Terrorist attacks ground USD 232 planned NetSchools fact-finding trip
Last week's terrorist attack delayed a De Soto school district trip to Pennsylvania to look at the NetSchools Inc. laptop in a school setting.
Superintendent Marilyn Layman along with several school board members had planned a trip to Pittsburgh, Pa., for that purpose. But because of last Tuesday's terrorist events, the trip has been rescheduled.
The delay won't prevent the district from realizing its goal of starting the phase in of the NetSchools next fall, Layman said.
"Our trip is postponed," Layman said, "but we expect to complete the phase-in process on time as scheduled."
NetSchools is the new technology program the board hopes to phase in to all district schools. The program will provide laptop computers to students. At school, the laptops access the Internet via radio frequency. The laptops can handle regular phone line ports at home. For students without home Internet access, material can be downloaded into the computers from Web sites chosen for their compatibility with the district's curriculum.
Layman and board members expected to learn more about NetSchools and the funding required to make the plans a reality in De Soto schools. They then expected to be able to provide an outline of costs to the entire board Monday night. The group will make the trip in October instead.
Monday, board member Bill Waye took the opportunity to voice his concerns about technology funding.
Current funding stems from a bond issue providing technology funding for 20 years. Waye said NetSchools could be outdated in eight years, and then the board might be stuck.
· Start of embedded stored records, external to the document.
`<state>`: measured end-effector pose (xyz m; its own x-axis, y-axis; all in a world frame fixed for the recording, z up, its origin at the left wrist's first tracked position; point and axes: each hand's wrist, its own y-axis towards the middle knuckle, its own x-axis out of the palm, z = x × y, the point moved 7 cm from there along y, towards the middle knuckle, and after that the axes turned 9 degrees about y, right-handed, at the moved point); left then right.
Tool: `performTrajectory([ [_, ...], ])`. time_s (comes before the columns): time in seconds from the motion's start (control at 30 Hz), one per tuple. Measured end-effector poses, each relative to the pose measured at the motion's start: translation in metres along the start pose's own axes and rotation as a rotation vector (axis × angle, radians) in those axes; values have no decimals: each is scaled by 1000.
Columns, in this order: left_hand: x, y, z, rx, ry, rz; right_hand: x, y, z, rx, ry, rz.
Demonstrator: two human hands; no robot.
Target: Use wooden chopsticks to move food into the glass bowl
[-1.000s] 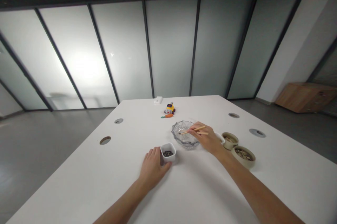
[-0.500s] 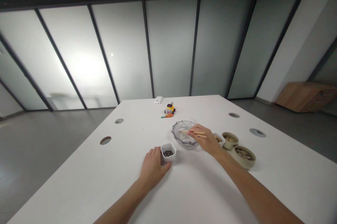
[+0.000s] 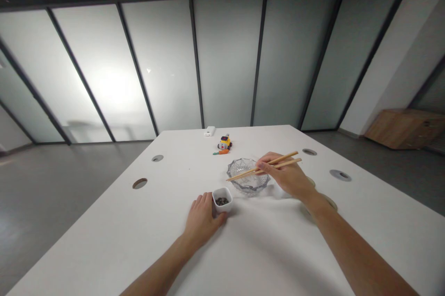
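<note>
— Start at the bottom of the frame. What is the left hand (image 3: 203, 219) doing?

— It lies flat on the white worktop (image 3: 104, 235) just below centre, fingers loosely spread and holding nothing. Its fingertips touch the near wall of the small white cup (image 3: 222, 197), which looks like bracing so the cup won't slide. There are dark bits inside it; too small to tell what they are.

— And the right hand (image 3: 290, 177)?

— Right of centre, closed around a pair of wooden chopsticks (image 3: 263, 166). They slant down to the left, tips over the near rim of the glass bowl (image 3: 247, 175), which sits just behind the cup, so both are within a short reach.

— Anything hidden?

— A tan dish (image 3: 330, 202) peeks out beside the right wrist. Farther up, mid-frame, a yellow toy (image 3: 225, 141), an orange carrot piece (image 3: 221, 151) and a white box (image 3: 209, 131) sit well apart from the work.
</note>
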<state>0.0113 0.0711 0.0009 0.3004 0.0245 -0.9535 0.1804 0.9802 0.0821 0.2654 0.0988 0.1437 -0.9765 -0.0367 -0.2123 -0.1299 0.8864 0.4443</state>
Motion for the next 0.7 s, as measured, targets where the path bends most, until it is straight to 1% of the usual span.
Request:
performTrajectory([
  [0.1,0,0,1,13,18,-1,-10,1,-6,-47,-162,62],
  [0.17,1,1,0,9,30,-3,-16,4,-1,-52,-274,69],
  [0.23,2,1,0,2,39,0,-17,6,9,-26,-337,45],
  [0.33,2,1,-1,4,41,10,-11,7,26,44,-324,-33],
  [0.4,2,0,-1,4,41,16,-3,6,34,42,-307,-70],
  [0.53,1,-2,-1,-3,38,8,4,6,41,-2,-302,-42],
  [0.6,0,-2,0,-4,35,2,2,6,41,-20,-310,-24],
  [0.7,-1,-2,0,-11,38,-6,-7,9,36,-47,-328,-1],
])
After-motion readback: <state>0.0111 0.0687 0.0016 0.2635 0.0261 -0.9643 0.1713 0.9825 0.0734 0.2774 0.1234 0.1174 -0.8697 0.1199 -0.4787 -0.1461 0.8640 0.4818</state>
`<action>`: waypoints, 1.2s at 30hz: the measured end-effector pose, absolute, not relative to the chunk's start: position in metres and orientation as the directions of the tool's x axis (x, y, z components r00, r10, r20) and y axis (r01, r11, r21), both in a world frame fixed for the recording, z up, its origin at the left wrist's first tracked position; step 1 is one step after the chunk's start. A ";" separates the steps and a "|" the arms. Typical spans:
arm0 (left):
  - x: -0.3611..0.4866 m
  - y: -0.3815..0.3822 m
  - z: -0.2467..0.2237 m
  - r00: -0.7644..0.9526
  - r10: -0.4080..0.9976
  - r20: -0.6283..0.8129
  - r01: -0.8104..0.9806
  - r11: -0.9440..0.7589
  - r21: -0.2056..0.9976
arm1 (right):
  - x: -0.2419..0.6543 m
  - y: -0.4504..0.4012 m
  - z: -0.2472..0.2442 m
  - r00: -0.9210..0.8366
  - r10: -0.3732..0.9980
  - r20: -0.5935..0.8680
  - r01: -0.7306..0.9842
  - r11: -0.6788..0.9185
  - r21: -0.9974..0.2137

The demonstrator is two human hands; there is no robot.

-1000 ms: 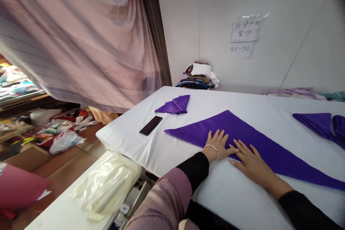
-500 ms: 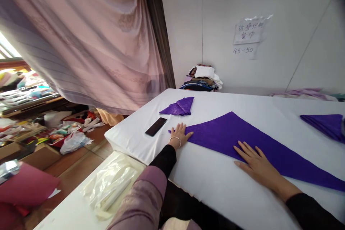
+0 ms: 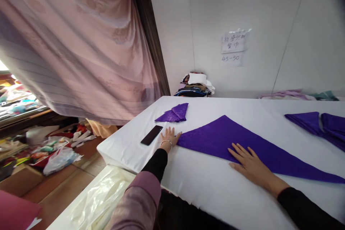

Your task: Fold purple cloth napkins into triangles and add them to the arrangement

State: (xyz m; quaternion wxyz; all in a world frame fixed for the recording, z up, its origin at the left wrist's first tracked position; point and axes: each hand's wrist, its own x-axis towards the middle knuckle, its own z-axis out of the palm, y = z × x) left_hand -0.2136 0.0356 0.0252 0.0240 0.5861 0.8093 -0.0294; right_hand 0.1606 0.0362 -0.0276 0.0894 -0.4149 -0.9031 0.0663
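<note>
A broad, deep-purple fabric triangle (image 3: 226, 134) lies flat on the table (image 3: 215, 197) draped in smooth white cloth, its peak towards twelve o'clock and its long tapering tip towards three. Taking that triangle as the clock's centre, the left hand (image 3: 169, 137), wearing a slim pale bracelet (image 3: 167, 141), is at nine o'clock, palm down, fingers fanned apart, its thumb side over the triangle's near tip. The right hand (image 3: 249, 163) is at five o'clock, laid across the lower edge, palm down, fingers slightly apart and gripping nothing. Just beyond the left hand at nine o'clock rests a black rectangular phone (image 3: 151, 135); at ten o'clock sits a small folded bundle of shiny purple fabric (image 3: 174, 113). Between two and three o'clock lie more folded dark-purple cloths (image 3: 304, 120), well apart from both hands
</note>
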 end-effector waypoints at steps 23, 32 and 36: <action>-0.167 0.062 0.005 -0.029 0.998 -0.054 0.994 0.034 0.104 | 0.159 0.034 -0.018 -0.630 0.775 0.052 0.742 0.620 -0.255; -0.235 0.070 0.003 -0.352 0.936 0.000 0.934 0.351 0.073 | 0.157 0.034 -0.011 -0.619 0.785 -0.022 0.759 0.591 -0.274; -0.236 0.069 0.002 -0.364 0.930 0.047 0.930 0.359 0.082 | 0.156 0.032 -0.005 -0.617 0.786 -0.042 0.757 0.578 -0.305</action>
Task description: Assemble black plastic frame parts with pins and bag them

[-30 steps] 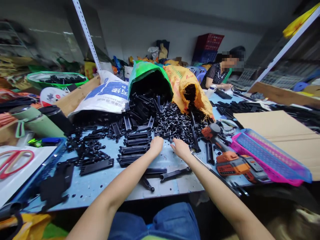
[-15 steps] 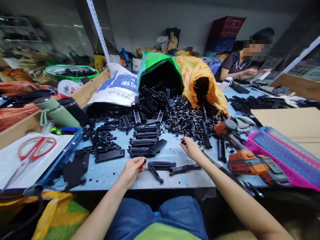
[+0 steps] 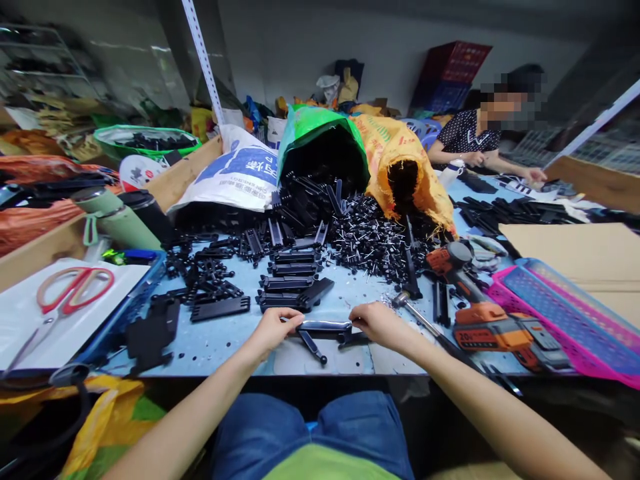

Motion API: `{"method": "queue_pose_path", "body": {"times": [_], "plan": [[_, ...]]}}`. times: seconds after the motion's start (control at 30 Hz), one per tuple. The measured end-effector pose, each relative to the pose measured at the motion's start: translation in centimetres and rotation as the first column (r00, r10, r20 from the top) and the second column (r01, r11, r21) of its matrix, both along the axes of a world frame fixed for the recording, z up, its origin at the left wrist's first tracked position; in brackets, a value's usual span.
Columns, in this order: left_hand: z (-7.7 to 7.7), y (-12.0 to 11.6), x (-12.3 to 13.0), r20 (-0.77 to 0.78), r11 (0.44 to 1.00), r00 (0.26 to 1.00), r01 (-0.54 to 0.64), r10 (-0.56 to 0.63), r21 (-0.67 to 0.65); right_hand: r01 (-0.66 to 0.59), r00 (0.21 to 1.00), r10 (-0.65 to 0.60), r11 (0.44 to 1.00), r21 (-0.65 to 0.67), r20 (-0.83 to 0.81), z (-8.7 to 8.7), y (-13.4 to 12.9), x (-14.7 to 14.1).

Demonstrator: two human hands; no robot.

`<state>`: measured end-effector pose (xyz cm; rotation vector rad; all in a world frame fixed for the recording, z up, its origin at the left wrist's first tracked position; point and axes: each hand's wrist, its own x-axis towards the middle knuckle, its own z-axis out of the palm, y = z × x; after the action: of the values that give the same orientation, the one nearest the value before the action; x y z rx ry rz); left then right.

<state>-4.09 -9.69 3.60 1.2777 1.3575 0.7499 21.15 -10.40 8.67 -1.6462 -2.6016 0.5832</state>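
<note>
A long black plastic bar (image 3: pixel 325 326) lies near the table's front edge, between my two hands. My left hand (image 3: pixel 278 328) has its fingers pinched at the bar's left end; what they hold is too small to name. At the right end, my right hand (image 3: pixel 374 321) is also pinched, its fingertips hiding whatever is in them. Below the bar a short black arm with a ball end (image 3: pixel 313 348) slants down to the right. Another black part (image 3: pixel 354 339) is partly covered by my right hand. Behind my hands stands a stack of black bars (image 3: pixel 287 283).
A heap of small black pins (image 3: pixel 370 233) spills before the orange sack (image 3: pixel 395 153). To the right are a hammer-like tool (image 3: pixel 420 312), an orange power drill (image 3: pixel 480 327) and pink basket (image 3: pixel 565 333). Scissors (image 3: pixel 75 291) lie left. Across the table sits a person (image 3: pixel 465 140).
My right hand has come down and left from near the pin heap to the bar's right end. My left hand has moved slightly right and up, onto its left end.
</note>
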Motion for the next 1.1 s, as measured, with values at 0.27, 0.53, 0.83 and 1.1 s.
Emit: {"method": "queue_pose_path", "body": {"times": [0.27, 0.53, 0.83, 1.1], "plan": [[0.1, -0.3, -0.6, 0.026, 0.978, 0.999, 0.047, -0.042, -0.205, -0.184, 0.947, 0.165, 0.982, 0.045, 0.276, -0.5, 0.5, -1.6], [-0.6, 0.0, -0.5, 0.122, 0.961, 0.992, 0.043, -0.01, -0.272, -0.129, 0.984, 0.148, 0.977, 0.169, -0.102, -4.4, -2.0, 1.1], [-0.4, -1.0, 0.7, -0.004, 0.993, 0.997, 0.076, -0.076, -0.087, -0.11, 0.97, 0.175, 0.936, 0.334, -0.17, -3.6, 1.1, -1.5], [-0.3, -2.6, 0.1, -0.22, 0.983, 0.973, -0.033, 0.072, 0.179, -0.244, 0.952, 0.297, 0.883, 0.402, -0.073, -1.0, 8.6, -4.8]]}}
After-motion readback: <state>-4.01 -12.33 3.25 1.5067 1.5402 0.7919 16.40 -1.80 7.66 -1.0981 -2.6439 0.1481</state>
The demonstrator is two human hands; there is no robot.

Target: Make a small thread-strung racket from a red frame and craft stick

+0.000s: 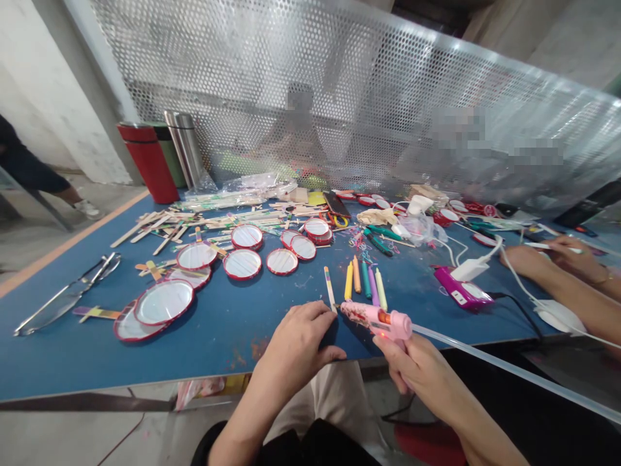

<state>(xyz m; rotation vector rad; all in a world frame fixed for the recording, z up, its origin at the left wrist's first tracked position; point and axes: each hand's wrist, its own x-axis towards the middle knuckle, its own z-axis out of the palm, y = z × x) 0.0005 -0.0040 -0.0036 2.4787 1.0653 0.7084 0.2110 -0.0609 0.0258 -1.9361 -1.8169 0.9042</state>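
Observation:
My right hand (pixel 412 359) is wrapped round the handle of a pink hot glue gun (pixel 371 317), its nozzle pointing left. A long translucent glue stick (pixel 485 356) runs out of its back to the right. Just left of the nozzle lies a craft stick (pixel 329 285) with coloured markings. Curled fingers of my left hand (pixel 301 340) hold its near end against the table, the thumb standing apart below. The nozzle tip is close to that near end; whether they touch I cannot tell. Beyond the gun, several coloured crayon-like sticks (pixel 366 281) lie in a row.
Round red-rimmed discs (pixel 242 264) and loose craft sticks (pixel 169 226) cover the table's left and middle. Glasses (pixel 68 294) lie far left, near tall flasks (pixel 150 162). A purple power strip (pixel 460 288) and cables sit at right, beside another person's hands (pixel 533 262). Perforated metal sheet (pixel 242 77) stands behind.

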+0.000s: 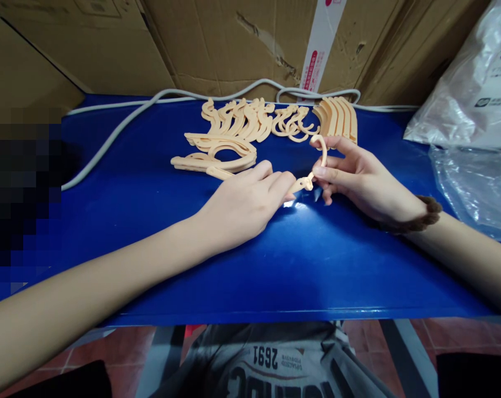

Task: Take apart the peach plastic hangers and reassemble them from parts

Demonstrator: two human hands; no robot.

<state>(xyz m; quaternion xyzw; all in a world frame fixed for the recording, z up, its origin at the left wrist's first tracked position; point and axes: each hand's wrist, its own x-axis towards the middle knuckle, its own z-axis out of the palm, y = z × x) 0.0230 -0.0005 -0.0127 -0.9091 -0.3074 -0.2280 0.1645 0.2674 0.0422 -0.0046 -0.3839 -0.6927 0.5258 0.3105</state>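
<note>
My left hand point(246, 204) is closed around a beige plastic arm piece point(299, 186), whose holed end sticks out to the right. Between the fingertips of my right hand point(358, 171) is a beige hook point(324, 150), its lower end touching that holed end. Just behind my left hand lie stacked beige hanger parts point(221, 161). Farther back are a row of curved beige pieces point(248, 119), some loose hooks point(289, 122) and a group of curved arms point(337, 117), partly behind my right fingers.
The blue table point(316, 265) carries a white cable point(121, 130) along its back and left. Cardboard boxes point(217, 44) stand behind it. Clear plastic bags point(469, 99) lie at the right.
</note>
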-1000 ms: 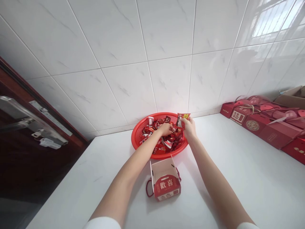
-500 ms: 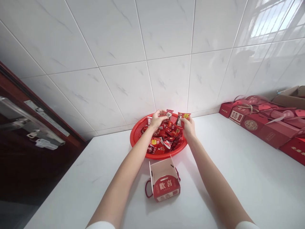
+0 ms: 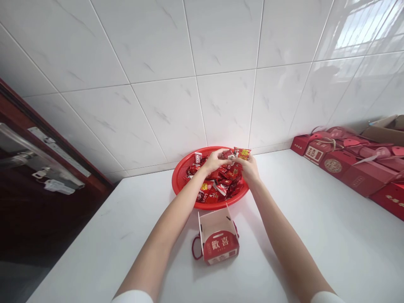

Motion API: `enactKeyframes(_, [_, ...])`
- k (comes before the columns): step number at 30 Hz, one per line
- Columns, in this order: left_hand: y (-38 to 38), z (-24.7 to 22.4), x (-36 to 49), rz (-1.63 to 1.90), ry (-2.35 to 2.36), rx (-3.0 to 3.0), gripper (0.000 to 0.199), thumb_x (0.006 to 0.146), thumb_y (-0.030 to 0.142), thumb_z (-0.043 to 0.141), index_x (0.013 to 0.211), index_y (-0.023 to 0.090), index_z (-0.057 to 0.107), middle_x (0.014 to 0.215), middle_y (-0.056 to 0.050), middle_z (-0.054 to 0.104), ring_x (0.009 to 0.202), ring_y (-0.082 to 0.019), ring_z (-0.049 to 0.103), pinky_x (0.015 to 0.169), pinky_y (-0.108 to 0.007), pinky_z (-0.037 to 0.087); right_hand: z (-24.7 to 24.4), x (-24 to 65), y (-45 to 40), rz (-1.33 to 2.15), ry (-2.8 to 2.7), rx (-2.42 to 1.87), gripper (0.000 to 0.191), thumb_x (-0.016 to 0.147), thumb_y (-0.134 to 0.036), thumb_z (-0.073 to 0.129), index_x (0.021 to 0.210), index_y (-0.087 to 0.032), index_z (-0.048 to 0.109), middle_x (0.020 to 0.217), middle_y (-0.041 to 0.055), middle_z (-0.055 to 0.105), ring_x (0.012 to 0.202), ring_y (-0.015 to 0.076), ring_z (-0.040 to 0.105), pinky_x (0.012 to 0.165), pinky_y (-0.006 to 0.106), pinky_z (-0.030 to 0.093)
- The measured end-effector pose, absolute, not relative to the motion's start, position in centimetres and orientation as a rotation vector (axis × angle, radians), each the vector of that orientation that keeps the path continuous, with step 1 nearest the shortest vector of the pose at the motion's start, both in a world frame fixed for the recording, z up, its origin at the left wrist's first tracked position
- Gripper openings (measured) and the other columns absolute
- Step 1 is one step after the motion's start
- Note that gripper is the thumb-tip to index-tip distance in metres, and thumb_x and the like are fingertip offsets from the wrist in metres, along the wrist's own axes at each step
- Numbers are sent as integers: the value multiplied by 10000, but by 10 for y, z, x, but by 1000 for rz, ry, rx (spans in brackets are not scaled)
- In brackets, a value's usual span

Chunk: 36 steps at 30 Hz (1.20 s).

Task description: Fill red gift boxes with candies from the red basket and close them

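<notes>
Over the back of a red plastic basket, my two hands are close together. My left hand pinches a small dark red candy packet. Between the fingers of my right hand is a red packet with yellow print; the two packets meet or overlap. Many red wrapped candies fill the basket below. In front of it stands a small red gift box with its top open, pale inside, a dark red cord handle hanging at its left.
Several red gift boxes line the wall at the right of the white table, with an open brown carton behind them. White tiles rise at the back. A dark door with a metal latch is at the left.
My left hand has moved right with its packet, up to the one in my right hand. My right hand has stayed nearly in place. The gift box has not moved.
</notes>
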<state>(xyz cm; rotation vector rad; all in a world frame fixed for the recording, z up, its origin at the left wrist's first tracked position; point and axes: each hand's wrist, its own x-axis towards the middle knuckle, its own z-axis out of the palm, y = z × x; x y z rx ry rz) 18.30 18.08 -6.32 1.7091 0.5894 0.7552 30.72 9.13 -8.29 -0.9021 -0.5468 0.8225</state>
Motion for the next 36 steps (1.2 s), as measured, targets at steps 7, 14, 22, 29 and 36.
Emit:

"Maybe we should see about financing bonds for five years instead of 20, " Waye said.
Other board members showed some support. Board member Marsha Bennett suggested that bonds for five years were used in the past and were not well received. But she thought they might be more appropriate now.
Several board members agreed that further discussion on the matter might be warranted.
All members agreed that for now and the foreseeable future, NetSchools was the best and most promising technology for learning, and they plan to pursue its implementation in the district as soon as possible.
Tuesday night's school board meeting included a discussion of how the community was affected by last week's terrorist attacks. Board members reported both incidences of support and selfishness.
Layman explained to the board that Clear Creek Elementary School had served as a communication source for one DeSoto woman stranded in Washington, D.C. The woman was able to get word to her children that she was fine by e-mailing the school.
Layman also spoke of the sense of togetherness and support felt at sporting events and services, which she said brought comfort to many in the district.